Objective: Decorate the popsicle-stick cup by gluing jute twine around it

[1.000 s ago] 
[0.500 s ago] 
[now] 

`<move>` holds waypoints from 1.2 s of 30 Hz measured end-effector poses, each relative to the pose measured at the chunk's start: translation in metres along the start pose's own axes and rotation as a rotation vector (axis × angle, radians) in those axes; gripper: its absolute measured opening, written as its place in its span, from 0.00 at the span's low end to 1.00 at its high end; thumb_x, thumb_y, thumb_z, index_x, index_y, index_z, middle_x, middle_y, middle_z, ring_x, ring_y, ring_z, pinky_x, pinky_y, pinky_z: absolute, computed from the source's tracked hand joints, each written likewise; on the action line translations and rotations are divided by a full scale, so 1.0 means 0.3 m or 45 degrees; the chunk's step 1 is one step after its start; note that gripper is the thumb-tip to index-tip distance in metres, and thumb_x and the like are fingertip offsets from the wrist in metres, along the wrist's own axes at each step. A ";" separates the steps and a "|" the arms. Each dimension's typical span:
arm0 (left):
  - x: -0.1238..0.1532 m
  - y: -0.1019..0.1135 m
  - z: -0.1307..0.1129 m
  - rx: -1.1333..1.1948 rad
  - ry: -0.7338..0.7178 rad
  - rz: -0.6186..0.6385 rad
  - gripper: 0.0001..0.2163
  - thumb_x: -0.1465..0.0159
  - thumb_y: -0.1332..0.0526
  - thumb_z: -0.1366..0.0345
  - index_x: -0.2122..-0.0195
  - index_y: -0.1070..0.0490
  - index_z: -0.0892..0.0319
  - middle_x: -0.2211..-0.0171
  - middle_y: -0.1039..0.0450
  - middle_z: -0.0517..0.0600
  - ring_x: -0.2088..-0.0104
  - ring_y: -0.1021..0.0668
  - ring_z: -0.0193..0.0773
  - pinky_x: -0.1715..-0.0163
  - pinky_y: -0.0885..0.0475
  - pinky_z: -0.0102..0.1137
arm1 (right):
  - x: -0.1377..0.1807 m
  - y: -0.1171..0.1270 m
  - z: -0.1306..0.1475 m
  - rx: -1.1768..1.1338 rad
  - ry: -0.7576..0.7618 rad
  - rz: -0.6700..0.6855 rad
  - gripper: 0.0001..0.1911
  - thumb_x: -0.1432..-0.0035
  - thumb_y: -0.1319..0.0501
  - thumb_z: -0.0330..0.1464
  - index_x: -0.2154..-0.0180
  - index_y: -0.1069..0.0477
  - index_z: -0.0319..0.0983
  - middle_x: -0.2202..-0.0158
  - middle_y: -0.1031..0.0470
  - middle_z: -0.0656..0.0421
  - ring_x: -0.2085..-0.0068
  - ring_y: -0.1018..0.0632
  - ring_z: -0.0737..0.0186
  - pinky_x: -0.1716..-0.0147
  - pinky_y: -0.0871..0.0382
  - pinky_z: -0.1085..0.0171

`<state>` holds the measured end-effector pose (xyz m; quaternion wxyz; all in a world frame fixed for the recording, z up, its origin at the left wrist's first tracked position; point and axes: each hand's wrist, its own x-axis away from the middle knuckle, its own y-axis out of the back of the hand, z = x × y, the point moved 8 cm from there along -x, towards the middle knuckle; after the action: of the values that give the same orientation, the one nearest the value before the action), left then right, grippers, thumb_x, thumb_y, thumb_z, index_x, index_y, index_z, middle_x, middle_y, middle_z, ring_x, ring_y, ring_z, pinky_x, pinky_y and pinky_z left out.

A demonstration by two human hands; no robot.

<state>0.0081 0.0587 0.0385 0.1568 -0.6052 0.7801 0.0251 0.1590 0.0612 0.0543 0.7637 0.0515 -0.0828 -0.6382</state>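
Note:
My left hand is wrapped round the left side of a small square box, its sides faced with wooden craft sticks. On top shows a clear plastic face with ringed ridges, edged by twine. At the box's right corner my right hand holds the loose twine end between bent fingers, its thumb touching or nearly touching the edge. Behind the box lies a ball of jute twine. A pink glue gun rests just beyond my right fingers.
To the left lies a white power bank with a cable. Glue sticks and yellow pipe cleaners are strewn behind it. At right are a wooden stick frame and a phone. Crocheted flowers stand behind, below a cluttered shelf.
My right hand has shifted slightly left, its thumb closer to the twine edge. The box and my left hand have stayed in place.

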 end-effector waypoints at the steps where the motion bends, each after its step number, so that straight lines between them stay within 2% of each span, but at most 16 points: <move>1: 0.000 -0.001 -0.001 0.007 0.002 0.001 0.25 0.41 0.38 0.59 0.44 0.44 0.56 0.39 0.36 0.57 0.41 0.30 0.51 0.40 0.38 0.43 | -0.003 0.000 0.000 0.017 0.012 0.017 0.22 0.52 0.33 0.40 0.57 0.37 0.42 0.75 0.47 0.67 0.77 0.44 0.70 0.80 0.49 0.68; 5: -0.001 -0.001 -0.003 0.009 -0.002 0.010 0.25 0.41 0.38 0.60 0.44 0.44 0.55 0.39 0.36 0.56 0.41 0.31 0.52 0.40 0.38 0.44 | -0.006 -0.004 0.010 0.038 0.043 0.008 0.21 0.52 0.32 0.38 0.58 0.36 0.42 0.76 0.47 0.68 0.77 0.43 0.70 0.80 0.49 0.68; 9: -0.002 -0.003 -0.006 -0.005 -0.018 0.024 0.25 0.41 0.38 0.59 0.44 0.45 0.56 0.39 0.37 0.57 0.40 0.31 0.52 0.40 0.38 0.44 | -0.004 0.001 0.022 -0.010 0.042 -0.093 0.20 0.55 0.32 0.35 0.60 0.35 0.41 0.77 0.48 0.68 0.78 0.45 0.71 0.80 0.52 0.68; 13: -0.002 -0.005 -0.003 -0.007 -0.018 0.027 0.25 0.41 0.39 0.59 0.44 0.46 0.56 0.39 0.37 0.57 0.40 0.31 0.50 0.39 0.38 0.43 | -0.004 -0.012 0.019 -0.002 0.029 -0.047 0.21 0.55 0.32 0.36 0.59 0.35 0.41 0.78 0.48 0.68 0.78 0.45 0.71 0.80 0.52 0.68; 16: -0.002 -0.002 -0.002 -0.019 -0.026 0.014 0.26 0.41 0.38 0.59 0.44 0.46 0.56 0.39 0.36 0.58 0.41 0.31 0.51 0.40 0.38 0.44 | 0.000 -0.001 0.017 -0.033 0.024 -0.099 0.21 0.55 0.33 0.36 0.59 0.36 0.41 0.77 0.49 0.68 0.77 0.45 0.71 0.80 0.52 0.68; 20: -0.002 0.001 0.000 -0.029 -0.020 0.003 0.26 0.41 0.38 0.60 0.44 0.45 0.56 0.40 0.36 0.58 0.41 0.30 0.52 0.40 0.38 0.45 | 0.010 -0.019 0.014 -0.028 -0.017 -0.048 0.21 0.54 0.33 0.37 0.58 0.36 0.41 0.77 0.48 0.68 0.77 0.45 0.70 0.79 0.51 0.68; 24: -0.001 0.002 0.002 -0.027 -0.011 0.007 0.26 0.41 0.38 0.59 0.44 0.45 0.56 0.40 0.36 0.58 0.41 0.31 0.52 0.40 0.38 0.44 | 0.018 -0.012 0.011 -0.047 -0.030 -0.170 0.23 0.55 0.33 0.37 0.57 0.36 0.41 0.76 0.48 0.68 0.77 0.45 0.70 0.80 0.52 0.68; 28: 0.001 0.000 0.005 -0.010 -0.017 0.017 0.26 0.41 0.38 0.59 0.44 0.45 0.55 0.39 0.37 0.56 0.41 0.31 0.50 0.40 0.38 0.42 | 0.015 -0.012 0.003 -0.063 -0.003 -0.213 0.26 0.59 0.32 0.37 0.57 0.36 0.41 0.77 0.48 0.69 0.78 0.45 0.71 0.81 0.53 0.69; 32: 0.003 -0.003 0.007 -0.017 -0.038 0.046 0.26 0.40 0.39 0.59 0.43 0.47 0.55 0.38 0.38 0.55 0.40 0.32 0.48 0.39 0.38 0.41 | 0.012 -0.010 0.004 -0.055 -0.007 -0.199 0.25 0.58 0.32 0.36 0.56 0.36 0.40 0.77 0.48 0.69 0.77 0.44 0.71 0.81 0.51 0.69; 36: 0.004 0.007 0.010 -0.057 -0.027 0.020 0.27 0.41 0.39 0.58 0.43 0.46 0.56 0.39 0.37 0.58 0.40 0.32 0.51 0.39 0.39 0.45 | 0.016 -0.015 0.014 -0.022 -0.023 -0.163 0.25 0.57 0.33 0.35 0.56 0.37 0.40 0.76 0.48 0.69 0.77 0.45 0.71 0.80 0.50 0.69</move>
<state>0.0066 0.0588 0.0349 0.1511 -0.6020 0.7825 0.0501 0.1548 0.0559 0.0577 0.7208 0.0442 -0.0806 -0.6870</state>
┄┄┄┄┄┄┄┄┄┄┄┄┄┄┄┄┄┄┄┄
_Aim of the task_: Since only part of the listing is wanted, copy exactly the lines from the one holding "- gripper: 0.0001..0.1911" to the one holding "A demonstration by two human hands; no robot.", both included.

_Answer section_:
  - gripper: 0.0001..0.1911
  - thumb_x: -0.1432..-0.0035
  - thumb_y: -0.1319..0.0501
  - thumb_z: -0.0330..0.1464
  - index_x: -0.2154..-0.0180
  - index_y: -0.1069..0.0477
  - index_z: -0.0319..0.0983
  - middle_x: -0.2202..-0.0158
  - middle_y: -0.1031..0.0470
  - middle_z: -0.0656..0.0421
  - ring_x: -0.2085..-0.0068
  - ring_y: -0.1018..0.0632
  - ring_z: -0.0737..0.0186
  - pinky_x: -0.1716..-0.0147
  - pinky_y: -0.0871..0.0382
  - pinky_z: -0.1085..0.0171

`<state>` holds the measured end-effector pose (xyz m; quaternion wxyz; all in a world frame fixed for the recording, z up, its origin at the left wrist's first tracked position; point and axes: each hand's wrist, its own x-axis away from the middle knuckle, its own y-axis out of the back of the hand, z = x × y, the point moved 8 cm from there along -x, towards the middle knuckle; after the action: of the values that give the same orientation, the one nearest the value before the action), left then right, grippers, thumb_x, thumb_y, thumb_z, index_x, index_y, index_z, middle_x, middle_y, middle_z, ring_x, ring_y, ring_z, pinky_x, pinky_y and pinky_z left out.

A demonstration by two human hands; no robot.

What was asked for in the exercise is now done.